**Task description:** Can you pull out each line of the data below that includes the word "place"?

**Records for this task:**
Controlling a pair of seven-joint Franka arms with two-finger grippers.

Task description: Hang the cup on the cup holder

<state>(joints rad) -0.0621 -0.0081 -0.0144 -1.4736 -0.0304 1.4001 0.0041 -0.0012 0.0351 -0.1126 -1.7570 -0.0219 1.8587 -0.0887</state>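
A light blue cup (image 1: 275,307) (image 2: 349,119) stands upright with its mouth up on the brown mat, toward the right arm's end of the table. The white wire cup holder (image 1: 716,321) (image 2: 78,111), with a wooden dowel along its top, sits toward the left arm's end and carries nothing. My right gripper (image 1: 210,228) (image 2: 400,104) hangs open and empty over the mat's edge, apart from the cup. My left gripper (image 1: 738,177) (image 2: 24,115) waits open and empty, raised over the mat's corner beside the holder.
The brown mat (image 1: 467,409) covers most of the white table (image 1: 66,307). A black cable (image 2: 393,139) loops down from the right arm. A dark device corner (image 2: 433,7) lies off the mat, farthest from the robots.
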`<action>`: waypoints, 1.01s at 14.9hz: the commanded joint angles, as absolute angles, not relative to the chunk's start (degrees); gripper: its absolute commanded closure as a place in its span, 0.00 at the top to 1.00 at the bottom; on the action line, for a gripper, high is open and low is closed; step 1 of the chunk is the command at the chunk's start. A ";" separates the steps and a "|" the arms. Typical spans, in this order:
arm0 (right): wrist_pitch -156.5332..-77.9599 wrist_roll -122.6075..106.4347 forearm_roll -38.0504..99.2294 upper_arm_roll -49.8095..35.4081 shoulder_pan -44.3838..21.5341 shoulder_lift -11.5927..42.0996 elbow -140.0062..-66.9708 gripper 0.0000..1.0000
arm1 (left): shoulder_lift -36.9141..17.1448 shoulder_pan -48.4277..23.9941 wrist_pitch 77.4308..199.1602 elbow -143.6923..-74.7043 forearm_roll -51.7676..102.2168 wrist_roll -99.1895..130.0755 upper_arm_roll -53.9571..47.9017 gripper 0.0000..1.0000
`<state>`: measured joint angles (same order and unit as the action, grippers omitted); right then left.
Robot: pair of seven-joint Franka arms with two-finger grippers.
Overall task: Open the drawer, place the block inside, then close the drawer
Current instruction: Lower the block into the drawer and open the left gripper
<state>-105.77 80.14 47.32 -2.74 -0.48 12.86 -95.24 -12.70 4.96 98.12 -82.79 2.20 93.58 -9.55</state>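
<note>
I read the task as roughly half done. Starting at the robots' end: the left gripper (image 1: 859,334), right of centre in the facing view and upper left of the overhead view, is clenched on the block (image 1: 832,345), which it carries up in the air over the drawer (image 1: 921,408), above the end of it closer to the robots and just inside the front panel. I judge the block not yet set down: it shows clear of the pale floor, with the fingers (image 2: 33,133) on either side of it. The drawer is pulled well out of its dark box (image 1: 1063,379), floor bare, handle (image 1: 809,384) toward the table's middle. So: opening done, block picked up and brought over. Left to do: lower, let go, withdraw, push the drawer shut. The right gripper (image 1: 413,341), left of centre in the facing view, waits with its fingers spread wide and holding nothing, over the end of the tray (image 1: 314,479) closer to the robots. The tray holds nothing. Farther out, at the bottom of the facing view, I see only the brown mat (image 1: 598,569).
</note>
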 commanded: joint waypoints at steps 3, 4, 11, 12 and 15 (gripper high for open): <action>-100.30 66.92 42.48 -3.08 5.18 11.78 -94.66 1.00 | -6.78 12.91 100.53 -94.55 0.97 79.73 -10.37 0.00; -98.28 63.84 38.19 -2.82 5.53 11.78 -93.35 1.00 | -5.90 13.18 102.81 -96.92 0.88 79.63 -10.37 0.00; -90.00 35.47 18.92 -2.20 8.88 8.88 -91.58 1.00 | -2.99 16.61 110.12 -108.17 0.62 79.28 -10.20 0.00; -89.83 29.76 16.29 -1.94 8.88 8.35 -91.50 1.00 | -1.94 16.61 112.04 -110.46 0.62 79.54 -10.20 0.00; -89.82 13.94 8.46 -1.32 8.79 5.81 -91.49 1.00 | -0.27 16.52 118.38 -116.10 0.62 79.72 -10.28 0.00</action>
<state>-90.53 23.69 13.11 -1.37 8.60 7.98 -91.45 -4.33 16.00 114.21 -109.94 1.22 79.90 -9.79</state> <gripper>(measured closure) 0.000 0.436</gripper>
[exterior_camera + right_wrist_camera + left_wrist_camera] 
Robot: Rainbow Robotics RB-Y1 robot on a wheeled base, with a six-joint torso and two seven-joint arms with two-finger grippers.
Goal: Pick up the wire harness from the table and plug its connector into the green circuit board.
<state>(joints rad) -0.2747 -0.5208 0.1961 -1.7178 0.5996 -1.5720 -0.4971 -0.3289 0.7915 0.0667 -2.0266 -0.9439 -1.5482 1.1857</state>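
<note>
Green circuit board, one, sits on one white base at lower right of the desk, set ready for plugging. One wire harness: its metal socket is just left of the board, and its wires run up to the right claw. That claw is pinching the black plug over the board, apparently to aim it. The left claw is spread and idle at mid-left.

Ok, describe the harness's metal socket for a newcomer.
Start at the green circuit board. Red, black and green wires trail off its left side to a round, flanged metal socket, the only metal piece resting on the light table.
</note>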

**Reply to the exercise:**
`<action>`: waypoints, 1.01s at 14.9hz: the commanded joint angles, as absolute angles, not relative to the chunk's start (degrees); gripper: its absolute commanded closure as a place in its span, 0.00 at the top to 1.00 at the bottom; on the action line, for a gripper, high is open and low is closed; step 1 of the chunk is the command at the chunk's start. A ";" separates the steps and a "|" the arms. Typical spans, in this order:
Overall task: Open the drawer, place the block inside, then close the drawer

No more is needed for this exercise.